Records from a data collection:
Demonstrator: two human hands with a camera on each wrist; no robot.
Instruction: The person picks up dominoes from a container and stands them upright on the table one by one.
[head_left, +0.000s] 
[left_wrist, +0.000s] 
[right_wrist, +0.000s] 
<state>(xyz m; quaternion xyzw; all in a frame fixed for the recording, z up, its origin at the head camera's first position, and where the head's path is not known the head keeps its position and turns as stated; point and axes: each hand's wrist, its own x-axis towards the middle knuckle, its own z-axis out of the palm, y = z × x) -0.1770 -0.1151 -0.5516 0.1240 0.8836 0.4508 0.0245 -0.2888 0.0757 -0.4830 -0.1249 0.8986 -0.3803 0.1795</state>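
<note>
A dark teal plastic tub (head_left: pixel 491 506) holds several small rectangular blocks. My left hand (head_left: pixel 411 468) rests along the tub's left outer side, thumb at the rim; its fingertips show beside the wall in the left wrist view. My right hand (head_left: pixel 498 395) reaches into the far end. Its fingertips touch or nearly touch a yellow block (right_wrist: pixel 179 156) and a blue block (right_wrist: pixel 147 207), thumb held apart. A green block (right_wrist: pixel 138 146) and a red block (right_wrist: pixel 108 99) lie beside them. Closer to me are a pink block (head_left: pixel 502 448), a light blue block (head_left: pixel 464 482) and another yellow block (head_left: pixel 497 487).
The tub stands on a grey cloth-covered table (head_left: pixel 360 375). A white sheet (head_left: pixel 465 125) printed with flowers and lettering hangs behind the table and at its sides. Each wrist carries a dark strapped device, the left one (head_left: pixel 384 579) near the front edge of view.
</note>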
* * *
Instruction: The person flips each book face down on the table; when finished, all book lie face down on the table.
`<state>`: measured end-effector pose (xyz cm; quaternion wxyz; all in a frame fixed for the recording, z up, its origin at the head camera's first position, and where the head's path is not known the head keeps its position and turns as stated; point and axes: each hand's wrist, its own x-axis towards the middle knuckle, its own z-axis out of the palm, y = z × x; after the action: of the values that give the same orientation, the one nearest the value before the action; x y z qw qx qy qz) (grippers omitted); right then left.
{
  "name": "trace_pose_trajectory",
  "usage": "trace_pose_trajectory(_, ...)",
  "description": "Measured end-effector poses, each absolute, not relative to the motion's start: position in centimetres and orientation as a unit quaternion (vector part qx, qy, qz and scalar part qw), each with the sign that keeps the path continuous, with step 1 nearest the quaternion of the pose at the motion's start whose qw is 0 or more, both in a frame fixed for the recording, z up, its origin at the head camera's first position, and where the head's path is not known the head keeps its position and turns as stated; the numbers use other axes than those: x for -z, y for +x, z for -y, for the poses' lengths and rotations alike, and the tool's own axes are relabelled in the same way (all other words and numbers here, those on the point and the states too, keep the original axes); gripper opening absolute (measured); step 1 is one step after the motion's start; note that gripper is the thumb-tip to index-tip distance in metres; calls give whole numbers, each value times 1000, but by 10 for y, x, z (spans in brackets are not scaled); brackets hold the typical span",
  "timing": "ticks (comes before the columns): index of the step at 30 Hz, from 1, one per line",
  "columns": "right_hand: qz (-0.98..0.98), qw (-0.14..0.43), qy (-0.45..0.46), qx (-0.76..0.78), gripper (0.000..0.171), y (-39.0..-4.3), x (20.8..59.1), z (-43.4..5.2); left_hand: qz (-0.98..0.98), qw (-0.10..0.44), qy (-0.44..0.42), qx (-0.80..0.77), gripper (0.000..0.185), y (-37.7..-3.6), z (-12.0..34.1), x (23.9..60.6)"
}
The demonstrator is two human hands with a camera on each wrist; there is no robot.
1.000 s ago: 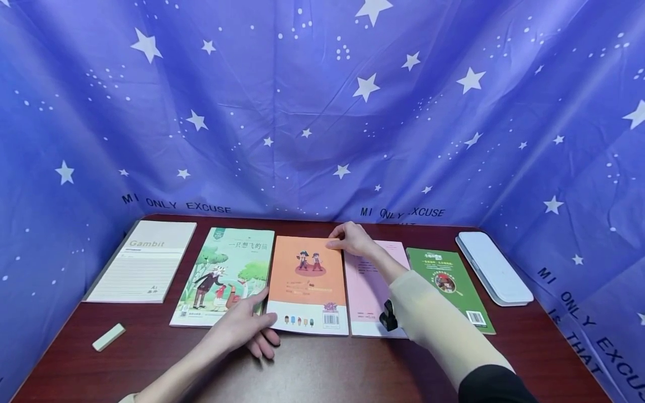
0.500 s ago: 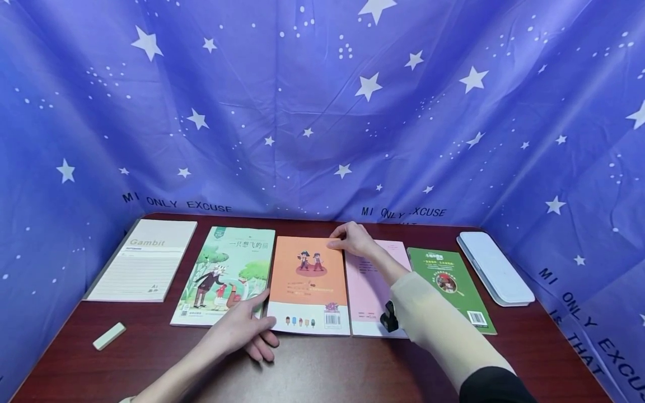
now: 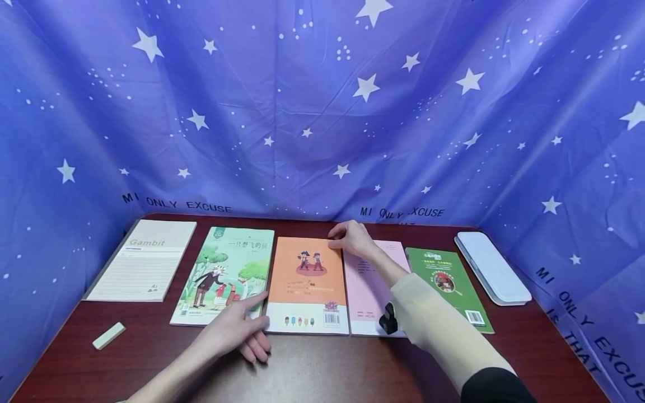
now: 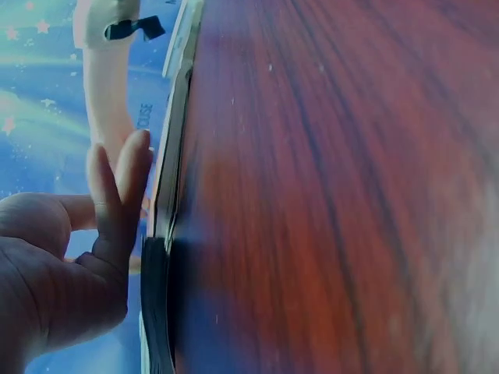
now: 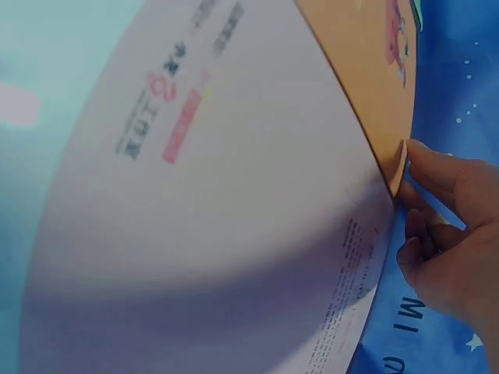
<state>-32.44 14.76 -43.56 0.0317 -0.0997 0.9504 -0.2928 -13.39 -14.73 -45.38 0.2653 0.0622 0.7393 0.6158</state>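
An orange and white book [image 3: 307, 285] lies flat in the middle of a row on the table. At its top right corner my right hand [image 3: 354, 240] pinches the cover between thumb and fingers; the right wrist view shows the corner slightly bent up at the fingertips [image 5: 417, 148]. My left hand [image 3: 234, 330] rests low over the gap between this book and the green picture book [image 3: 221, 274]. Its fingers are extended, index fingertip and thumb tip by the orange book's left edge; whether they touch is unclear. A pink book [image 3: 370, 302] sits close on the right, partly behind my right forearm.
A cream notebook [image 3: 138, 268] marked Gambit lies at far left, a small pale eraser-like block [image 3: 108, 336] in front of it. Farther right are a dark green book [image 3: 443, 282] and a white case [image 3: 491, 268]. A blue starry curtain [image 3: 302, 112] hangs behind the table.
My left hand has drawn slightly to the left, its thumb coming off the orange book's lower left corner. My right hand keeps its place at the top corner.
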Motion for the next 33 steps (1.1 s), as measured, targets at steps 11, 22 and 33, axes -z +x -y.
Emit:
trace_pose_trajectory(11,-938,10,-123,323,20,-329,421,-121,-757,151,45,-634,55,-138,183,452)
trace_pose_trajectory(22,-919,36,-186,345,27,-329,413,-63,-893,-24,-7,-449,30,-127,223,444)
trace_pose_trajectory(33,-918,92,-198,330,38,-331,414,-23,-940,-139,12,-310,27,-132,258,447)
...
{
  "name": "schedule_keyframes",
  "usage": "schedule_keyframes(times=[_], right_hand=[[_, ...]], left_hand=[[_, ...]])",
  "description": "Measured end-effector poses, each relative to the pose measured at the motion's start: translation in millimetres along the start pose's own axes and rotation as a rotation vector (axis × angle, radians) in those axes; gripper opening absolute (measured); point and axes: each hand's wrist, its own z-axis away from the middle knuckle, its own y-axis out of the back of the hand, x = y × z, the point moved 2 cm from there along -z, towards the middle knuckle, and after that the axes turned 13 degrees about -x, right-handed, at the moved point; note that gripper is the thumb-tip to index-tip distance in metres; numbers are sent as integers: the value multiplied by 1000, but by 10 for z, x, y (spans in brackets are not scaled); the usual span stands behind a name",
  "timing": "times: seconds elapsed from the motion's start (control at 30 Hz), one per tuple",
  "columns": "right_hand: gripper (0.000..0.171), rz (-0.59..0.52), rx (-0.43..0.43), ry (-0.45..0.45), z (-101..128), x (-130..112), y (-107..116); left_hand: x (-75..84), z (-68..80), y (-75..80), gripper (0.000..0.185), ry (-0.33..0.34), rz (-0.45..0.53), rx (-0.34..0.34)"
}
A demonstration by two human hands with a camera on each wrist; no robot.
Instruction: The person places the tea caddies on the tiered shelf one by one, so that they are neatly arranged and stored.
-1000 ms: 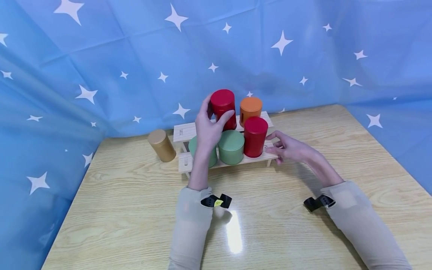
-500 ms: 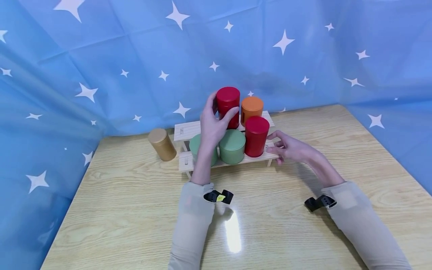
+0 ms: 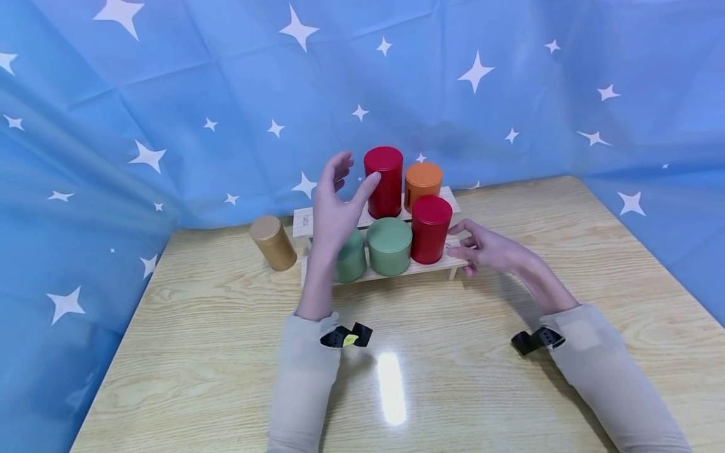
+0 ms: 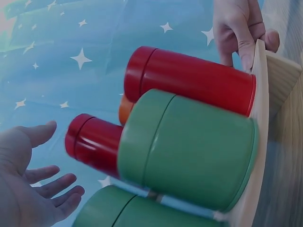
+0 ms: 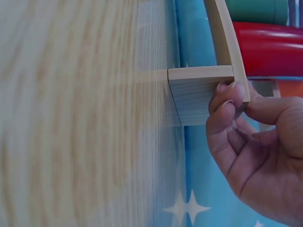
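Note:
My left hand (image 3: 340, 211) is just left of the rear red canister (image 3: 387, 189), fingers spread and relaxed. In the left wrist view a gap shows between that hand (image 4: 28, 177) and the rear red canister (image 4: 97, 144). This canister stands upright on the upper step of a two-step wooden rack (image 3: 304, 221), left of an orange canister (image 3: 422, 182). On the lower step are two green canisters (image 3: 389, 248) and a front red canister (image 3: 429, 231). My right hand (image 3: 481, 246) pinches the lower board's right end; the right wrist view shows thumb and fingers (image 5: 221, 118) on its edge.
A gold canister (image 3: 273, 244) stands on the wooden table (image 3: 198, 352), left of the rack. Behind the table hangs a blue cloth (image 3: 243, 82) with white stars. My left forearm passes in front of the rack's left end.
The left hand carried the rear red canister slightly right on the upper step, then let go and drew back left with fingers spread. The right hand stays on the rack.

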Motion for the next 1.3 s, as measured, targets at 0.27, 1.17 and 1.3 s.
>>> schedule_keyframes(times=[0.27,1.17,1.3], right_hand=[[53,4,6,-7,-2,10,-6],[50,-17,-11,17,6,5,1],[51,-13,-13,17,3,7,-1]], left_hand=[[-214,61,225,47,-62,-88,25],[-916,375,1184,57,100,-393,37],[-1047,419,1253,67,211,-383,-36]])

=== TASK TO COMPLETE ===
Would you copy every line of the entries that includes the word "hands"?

=== EXERCISE SOLUTION ===
Demonstrator: two human hands with a camera on each wrist; no robot.
The demonstrator is two human hands with a camera on each wrist; there is no robot.
A demonstration by two human hands with a camera on each wrist; no robot.

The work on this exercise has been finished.